▸ Recorded information

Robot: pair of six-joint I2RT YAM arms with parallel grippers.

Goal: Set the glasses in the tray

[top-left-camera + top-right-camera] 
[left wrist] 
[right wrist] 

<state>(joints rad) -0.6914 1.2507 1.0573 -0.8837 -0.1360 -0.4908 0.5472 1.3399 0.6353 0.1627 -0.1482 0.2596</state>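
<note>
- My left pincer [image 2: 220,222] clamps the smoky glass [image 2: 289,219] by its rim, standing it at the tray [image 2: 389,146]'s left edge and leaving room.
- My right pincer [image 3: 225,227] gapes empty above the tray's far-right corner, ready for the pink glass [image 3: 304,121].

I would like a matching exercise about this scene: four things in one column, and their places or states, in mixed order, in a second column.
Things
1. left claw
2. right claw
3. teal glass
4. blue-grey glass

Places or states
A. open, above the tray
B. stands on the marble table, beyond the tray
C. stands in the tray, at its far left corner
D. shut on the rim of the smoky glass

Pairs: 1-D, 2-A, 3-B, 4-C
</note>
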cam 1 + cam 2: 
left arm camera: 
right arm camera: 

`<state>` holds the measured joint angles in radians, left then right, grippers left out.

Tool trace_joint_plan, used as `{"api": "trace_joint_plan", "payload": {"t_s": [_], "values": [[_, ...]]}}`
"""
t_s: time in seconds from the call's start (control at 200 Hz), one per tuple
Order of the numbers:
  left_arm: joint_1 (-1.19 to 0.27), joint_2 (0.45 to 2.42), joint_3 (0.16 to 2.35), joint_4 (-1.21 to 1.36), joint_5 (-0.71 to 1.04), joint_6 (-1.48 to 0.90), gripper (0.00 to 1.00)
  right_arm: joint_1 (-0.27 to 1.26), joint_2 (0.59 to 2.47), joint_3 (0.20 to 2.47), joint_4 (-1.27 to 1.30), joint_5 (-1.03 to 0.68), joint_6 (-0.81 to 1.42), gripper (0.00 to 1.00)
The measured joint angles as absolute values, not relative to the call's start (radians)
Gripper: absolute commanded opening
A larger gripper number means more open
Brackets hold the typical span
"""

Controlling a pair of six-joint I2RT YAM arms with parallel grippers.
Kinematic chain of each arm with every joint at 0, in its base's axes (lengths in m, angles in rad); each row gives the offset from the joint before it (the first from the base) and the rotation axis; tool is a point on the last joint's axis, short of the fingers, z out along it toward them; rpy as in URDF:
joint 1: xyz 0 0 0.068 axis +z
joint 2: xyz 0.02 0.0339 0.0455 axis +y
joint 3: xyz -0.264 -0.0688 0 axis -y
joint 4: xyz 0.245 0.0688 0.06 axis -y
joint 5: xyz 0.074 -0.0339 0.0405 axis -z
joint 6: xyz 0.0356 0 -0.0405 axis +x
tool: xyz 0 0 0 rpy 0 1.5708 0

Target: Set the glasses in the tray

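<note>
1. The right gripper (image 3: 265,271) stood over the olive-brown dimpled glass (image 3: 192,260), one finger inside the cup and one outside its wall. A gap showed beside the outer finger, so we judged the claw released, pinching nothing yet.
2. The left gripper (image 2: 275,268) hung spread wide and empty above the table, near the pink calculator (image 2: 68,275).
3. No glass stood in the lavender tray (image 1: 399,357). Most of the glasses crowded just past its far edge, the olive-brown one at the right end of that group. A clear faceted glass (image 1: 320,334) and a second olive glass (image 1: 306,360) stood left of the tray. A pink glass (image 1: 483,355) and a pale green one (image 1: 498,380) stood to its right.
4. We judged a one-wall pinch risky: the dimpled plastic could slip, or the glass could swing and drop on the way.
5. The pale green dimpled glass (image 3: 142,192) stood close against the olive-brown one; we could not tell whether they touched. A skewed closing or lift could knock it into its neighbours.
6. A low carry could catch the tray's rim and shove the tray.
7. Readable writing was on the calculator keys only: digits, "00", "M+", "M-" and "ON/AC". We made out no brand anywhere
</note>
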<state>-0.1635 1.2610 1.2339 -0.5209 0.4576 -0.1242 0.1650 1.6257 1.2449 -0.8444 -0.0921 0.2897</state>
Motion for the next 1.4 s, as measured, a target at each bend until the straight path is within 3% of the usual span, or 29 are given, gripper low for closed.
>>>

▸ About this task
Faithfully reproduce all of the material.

▸ Finished task
Robot: pair of six-joint I2RT YAM arms with parallel grippers.

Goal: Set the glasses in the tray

[top-left-camera + top-right-camera] 
[left wrist] 
[right wrist] 

<state>(joints rad) -0.6914 1.2507 1.0573 -0.8837 -0.1360 -0.4908 0.5472 1.3399 0.6353 0.1627 -0.1482 0.2596</state>
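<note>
- My left pincer [image 2: 220,222] clamps the smoky glass [image 2: 289,219] by its rim, standing it at the tray [image 2: 389,146]'s left edge and leaving room.
- My right pincer [image 3: 225,227] gapes empty above the tray's far-right corner, ready for the pink glass [image 3: 304,121].

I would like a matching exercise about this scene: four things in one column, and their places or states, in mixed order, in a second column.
Things
1. left claw
2. right claw
3. teal glass
4. blue-grey glass

Places or states
A. open, above the tray
B. stands on the marble table, beyond the tray
C. stands in the tray, at its far left corner
D. shut on the rim of the smoky glass

Pairs: 1-D, 2-A, 3-B, 4-C
</note>
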cam 1 + cam 2: 
left arm camera: 
right arm camera: 

`<state>` holds the measured joint angles in radians, left then right, grippers left out.

Tool trace_joint_plan, used as `{"api": "trace_joint_plan", "payload": {"t_s": [_], "values": [[_, ...]]}}`
"""
t_s: time in seconds from the call's start (control at 200 Hz), one per tuple
Order of the numbers:
  left_arm: joint_1 (-1.19 to 0.27), joint_2 (0.45 to 2.42), joint_3 (0.16 to 2.35), joint_4 (-1.21 to 1.36), joint_5 (-0.71 to 1.04), joint_6 (-1.48 to 0.90), gripper (0.00 to 1.00)
  right_arm: joint_1 (-0.27 to 1.26), joint_2 (0.59 to 2.47), joint_3 (0.20 to 2.47), joint_4 (-1.27 to 1.30), joint_5 (-1.03 to 0.68), joint_6 (-0.81 to 1.42), gripper (0.00 to 1.00)
The measured joint angles as absolute values, not relative to the call's start (radians)
Gripper: absolute commanded opening
A larger gripper number means more open
Brackets hold the typical span
"""

Controlling a pair of six-joint I2RT YAM arms with parallel grippers.
Kinematic chain of each arm with every joint at 0, in its base's axes (lengths in m, angles in rad); each row gives the offset from the joint before it (the first from the base) and the rotation axis; tool is a point on the last joint's axis, short of the fingers, z out along it toward them; rpy as in URDF:
joint 1: xyz 0 0 0.068 axis +z
joint 2: xyz 0.02 0.0339 0.0455 axis +y
joint 3: xyz -0.264 -0.0688 0 axis -y
joint 4: xyz 0.245 0.0688 0.06 axis -y
joint 5: xyz 0.074 -0.0339 0.0405 axis -z
joint 6: xyz 0.0356 0 -0.0405 axis +x
tool: xyz 0 0 0 rpy 0 1.5708 0

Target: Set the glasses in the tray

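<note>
1. The right gripper (image 3: 265,271) stood over the olive-brown dimpled glass (image 3: 192,260), one finger inside the cup and one outside its wall. A gap showed beside the outer finger, so we judged the claw released, pinching nothing yet.
2. The left gripper (image 2: 275,268) hung spread wide and empty above the table, near the pink calculator (image 2: 68,275).
3. No glass stood in the lavender tray (image 1: 399,357). Most of the glasses crowded just past its far edge, the olive-brown one at the right end of that group. A clear faceted glass (image 1: 320,334) and a second olive glass (image 1: 306,360) stood left of the tray. A pink glass (image 1: 483,355) and a pale green one (image 1: 498,380) stood to its right.
4. We judged a one-wall pinch risky: the dimpled plastic could slip, or the glass could swing and drop on the way.
5. The pale green dimpled glass (image 3: 142,192) stood close against the olive-brown one; we could not tell whether they touched. A skewed closing or lift could knock it into its neighbours.
6. A low carry could catch the tray's rim and shove the tray.
7. Readable writing was on the calculator keys only: digits, "00", "M+", "M-" and "ON/AC". We made out no brand anywhere
</note>
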<state>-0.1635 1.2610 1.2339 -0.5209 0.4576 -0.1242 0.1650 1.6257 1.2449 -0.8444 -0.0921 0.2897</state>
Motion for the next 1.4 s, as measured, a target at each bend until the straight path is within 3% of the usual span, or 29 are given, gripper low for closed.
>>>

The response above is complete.